## WHAT YOU ARE ASKED TO DO
Your answer should be a faithful copy of the entire listing.

## TASK INPUT
§
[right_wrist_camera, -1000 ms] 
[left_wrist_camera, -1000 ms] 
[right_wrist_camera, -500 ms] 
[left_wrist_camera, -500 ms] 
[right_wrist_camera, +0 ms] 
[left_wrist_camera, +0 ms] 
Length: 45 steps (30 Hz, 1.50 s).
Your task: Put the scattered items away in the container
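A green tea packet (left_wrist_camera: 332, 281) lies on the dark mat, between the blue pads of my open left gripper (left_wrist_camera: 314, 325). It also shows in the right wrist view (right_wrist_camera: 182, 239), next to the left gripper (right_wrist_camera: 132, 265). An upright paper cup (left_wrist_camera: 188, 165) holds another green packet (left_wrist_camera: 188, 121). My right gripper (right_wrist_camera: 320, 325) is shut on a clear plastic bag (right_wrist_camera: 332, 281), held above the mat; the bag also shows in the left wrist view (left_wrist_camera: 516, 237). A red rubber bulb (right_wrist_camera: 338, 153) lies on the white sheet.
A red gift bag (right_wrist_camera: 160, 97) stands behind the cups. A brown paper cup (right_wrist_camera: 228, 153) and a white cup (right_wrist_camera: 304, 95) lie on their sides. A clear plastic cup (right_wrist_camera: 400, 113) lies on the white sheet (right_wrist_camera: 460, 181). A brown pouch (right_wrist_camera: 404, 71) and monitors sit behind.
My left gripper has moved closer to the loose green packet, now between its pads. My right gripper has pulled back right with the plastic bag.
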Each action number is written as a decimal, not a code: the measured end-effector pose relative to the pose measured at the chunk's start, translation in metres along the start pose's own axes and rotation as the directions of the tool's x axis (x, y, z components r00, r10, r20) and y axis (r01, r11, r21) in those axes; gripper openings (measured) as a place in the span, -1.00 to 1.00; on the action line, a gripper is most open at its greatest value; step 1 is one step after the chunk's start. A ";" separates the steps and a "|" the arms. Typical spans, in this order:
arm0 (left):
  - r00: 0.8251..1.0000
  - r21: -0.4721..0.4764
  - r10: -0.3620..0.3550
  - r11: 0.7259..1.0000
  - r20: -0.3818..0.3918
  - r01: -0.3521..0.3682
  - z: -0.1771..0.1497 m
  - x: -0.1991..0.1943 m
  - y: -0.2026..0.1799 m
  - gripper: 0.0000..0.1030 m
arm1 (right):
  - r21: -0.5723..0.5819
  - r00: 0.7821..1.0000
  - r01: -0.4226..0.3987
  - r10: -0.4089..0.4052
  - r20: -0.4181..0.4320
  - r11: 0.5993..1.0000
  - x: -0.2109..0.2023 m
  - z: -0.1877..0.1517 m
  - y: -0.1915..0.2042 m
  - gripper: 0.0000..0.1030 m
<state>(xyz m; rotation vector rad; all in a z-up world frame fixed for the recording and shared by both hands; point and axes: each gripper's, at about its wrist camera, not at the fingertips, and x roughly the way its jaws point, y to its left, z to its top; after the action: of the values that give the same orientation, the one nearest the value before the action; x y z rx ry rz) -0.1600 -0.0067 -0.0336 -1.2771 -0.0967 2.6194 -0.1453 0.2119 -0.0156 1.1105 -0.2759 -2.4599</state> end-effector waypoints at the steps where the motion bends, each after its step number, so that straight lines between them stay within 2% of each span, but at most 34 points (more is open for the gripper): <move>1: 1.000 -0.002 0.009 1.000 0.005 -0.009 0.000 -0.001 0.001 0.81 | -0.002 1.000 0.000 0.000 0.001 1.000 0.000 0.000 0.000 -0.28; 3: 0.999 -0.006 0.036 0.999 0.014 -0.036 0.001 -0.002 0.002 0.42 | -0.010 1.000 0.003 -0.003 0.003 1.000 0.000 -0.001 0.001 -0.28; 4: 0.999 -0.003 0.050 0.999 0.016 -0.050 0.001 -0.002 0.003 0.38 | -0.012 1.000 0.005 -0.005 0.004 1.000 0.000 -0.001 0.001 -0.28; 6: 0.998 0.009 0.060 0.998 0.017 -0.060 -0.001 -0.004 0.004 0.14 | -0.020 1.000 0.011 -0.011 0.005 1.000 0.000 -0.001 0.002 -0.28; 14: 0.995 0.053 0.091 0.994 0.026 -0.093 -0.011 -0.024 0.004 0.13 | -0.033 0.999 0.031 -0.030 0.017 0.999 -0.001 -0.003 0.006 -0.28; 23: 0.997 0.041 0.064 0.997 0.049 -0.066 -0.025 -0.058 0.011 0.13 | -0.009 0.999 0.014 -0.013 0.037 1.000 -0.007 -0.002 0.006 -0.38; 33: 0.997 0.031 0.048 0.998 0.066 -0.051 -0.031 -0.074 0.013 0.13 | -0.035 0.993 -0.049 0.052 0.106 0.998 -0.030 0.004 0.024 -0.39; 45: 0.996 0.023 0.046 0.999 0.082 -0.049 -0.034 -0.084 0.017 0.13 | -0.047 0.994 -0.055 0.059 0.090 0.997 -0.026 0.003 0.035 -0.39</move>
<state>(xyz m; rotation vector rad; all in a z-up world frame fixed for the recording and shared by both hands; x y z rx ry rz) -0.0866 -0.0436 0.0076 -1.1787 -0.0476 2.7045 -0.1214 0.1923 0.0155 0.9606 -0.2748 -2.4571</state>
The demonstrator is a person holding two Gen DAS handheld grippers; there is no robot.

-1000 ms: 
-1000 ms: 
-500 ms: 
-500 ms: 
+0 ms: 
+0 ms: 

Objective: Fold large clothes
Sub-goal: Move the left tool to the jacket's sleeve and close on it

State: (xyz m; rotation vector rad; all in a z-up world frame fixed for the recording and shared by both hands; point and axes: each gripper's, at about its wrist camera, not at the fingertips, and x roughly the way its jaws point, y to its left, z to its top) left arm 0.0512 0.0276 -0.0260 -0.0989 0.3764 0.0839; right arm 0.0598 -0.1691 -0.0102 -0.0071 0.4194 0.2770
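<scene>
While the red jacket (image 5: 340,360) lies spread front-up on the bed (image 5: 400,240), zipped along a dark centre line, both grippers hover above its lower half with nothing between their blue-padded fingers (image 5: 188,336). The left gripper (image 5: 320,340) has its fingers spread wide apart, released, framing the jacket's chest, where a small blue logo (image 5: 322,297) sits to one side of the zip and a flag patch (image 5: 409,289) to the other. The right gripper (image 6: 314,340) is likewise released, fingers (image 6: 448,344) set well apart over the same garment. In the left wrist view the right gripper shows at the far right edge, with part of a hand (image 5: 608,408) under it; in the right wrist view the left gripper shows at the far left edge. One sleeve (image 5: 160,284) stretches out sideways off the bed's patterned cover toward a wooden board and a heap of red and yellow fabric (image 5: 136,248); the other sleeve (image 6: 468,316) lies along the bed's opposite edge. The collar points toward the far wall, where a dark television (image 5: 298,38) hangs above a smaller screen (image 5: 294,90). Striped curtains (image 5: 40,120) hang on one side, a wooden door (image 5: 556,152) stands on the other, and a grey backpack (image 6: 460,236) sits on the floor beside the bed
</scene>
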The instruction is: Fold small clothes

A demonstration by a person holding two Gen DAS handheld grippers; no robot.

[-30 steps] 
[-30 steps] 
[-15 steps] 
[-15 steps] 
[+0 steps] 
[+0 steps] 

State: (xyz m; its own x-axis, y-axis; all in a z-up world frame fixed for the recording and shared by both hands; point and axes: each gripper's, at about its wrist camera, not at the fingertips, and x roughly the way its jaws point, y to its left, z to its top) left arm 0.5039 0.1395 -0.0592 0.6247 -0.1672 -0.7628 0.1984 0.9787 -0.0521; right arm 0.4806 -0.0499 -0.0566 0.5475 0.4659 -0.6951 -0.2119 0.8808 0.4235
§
## ANSWER SPACE
[right_wrist_camera, -1000 ms] 
[left_wrist_camera, -1000 ms] 
[right_wrist_camera, -500 ms] 
[left_wrist_camera, -500 ms] 
[right_wrist_camera, +0 ms] 
[left_wrist_camera, +0 ms] 
Length: 45 steps (30 Hz, 1.50 s).
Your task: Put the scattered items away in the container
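A green tea packet (left_wrist_camera: 332, 281) lies on the dark mat, between the blue pads of my open left gripper (left_wrist_camera: 314, 325). It also shows in the right wrist view (right_wrist_camera: 182, 239), next to the left gripper (right_wrist_camera: 132, 265). An upright paper cup (left_wrist_camera: 188, 165) holds another green packet (left_wrist_camera: 188, 121). My right gripper (right_wrist_camera: 320, 325) is shut on a clear plastic bag (right_wrist_camera: 332, 281), held above the mat; the bag also shows in the left wrist view (left_wrist_camera: 516, 237). A red rubber bulb (right_wrist_camera: 338, 153) lies on the white sheet.
A red gift bag (right_wrist_camera: 160, 97) stands behind the cups. A brown paper cup (right_wrist_camera: 228, 153) and a white cup (right_wrist_camera: 304, 95) lie on their sides. A clear plastic cup (right_wrist_camera: 400, 113) lies on the white sheet (right_wrist_camera: 460, 181). A brown pouch (right_wrist_camera: 404, 71) and monitors sit behind.
My left gripper has moved closer to the loose green packet, now between its pads. My right gripper has pulled back right with the plastic bag.
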Each action number is written as a decimal, not a code: the measured end-effector pose relative to the pose measured at the chunk's start, translation in metres along the start pose's own axes and rotation as the directions of the tool's x axis (x, y, z components r00, r10, r20) and y axis (r01, r11, r21) in those axes; gripper openings (measured) as a place in the span, -1.00 to 1.00; on the action line, a gripper is most open at its greatest value; step 1 is one step after the chunk's start. A ";" separates the steps and a "|" the arms. Typical spans, in this order:
arm0 (left):
  - r00: 0.8251..1.0000
  - r21: -0.4721..0.4764
  - r10: -0.3620..0.3550
  - r11: 0.7259..1.0000
  - r20: -0.3818..0.3918
  - r01: -0.3521..0.3682
  - z: -0.1771..0.1497 m
  - x: -0.1991..0.1943 m
  - y: -0.2026..0.1799 m
  - gripper: 0.0000..0.1030 m
arm1 (right):
  - r21: -0.5723..0.5819
  - r00: 0.7821..1.0000
  - r01: -0.4226..0.3987
  - r10: -0.4089..0.4052
  - r20: -0.4181..0.4320
  - r11: 0.5993..1.0000
  - x: -0.2109..0.2023 m
  - z: -0.1877..0.1517 m
  - y: -0.1915..0.2042 m
  - gripper: 0.0000..0.1030 m
<state>(xyz m; rotation vector rad; all in a z-up world frame fixed for the recording and shared by both hands; point and axes: each gripper's, at about its wrist camera, not at the fingertips, and x roughly the way its jaws point, y to its left, z to its top; after the action: of the values that give the same orientation, the one nearest the value before the action; x y z rx ry rz) -0.1600 -0.0067 -0.0336 -1.2771 -0.0967 2.6194 -0.1453 0.2119 -0.0156 1.1105 -0.2759 -2.4599</state> end-effector waypoints at the steps where the motion bends, each after its step number, so that straight lines between them stay within 2% of each span, but at most 34 points (more is open for the gripper): <move>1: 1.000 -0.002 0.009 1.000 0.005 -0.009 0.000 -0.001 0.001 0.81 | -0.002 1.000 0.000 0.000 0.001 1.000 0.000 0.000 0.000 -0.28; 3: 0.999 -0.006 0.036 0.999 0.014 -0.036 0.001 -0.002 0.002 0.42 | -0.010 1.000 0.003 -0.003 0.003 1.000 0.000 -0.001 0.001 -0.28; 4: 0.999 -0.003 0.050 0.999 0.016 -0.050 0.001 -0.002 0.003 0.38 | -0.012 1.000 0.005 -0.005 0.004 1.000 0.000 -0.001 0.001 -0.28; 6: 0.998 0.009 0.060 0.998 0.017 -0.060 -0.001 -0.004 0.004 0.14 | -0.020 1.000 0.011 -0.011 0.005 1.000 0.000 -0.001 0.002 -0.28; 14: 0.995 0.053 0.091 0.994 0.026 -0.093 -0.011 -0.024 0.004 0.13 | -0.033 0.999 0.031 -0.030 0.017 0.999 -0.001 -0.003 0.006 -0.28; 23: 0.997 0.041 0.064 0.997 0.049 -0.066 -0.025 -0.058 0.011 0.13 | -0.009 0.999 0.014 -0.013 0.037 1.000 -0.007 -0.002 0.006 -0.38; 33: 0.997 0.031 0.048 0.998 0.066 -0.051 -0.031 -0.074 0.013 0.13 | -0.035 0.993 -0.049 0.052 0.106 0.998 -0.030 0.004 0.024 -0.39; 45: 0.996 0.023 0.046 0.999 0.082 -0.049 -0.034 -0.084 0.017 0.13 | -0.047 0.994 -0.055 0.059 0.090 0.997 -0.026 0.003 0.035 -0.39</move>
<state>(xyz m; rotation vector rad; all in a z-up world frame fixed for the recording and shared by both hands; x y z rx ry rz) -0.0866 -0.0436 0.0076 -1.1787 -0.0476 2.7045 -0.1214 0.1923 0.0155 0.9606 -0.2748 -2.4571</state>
The demonstrator is a person holding two Gen DAS handheld grippers; there is no robot.

-1000 ms: 
-1000 ms: 
-500 ms: 
-500 ms: 
+0 ms: 
+0 ms: 

Objective: Fold large clothes
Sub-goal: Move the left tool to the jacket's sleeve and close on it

State: (xyz m; rotation vector rad; all in a z-up world frame fixed for the recording and shared by both hands; point and axes: each gripper's, at about its wrist camera, not at the fingertips, and x roughly the way its jaws point, y to its left, z to its top) left arm 0.0512 0.0276 -0.0260 -0.0989 0.3764 0.0839; right arm 0.0598 -0.1691 -0.0102 -0.0071 0.4194 0.2770
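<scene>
While the red jacket (image 5: 340,360) lies spread front-up on the bed (image 5: 400,240), zipped along a dark centre line, both grippers hover above its lower half with nothing between their blue-padded fingers (image 5: 188,336). The left gripper (image 5: 320,340) has its fingers spread wide apart, released, framing the jacket's chest, where a small blue logo (image 5: 322,297) sits to one side of the zip and a flag patch (image 5: 409,289) to the other. The right gripper (image 6: 314,340) is likewise released, fingers (image 6: 448,344) set well apart over the same garment. In the left wrist view the right gripper shows at the far right edge, with part of a hand (image 5: 608,408) under it; in the right wrist view the left gripper shows at the far left edge. One sleeve (image 5: 160,284) stretches out sideways off the bed's patterned cover toward a wooden board and a heap of red and yellow fabric (image 5: 136,248); the other sleeve (image 6: 468,316) lies along the bed's opposite edge. The collar points toward the far wall, where a dark television (image 5: 298,38) hangs above a smaller screen (image 5: 294,90). Striped curtains (image 5: 40,120) hang on one side, a wooden door (image 5: 556,152) stands on the other, and a grey backpack (image 6: 460,236) sits on the floor beside the bed
</scene>
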The instruction is: Fold small clothes

A demonstration by a person holding two Gen DAS handheld grippers; no robot.

[-30 steps] 
[-30 steps] 
[-15 steps] 
[-15 steps] 
[+0 steps] 
[+0 steps] 

State: (xyz m; its own x-axis, y-axis; all in a z-up world frame fixed for the recording and shared by both hands; point and axes: each gripper's, at about its wrist camera, not at the fingertips, and x roughly the way its jaws point, y to its left, z to its top) left arm 0.5039 0.1395 -0.0592 0.6247 -0.1672 -0.7628 0.1984 0.9787 -0.0521; right arm 0.4806 -0.0499 -0.0566 0.5475 0.4659 -0.6951 -0.2119 0.8808 0.4235

This concludes the response to the exercise.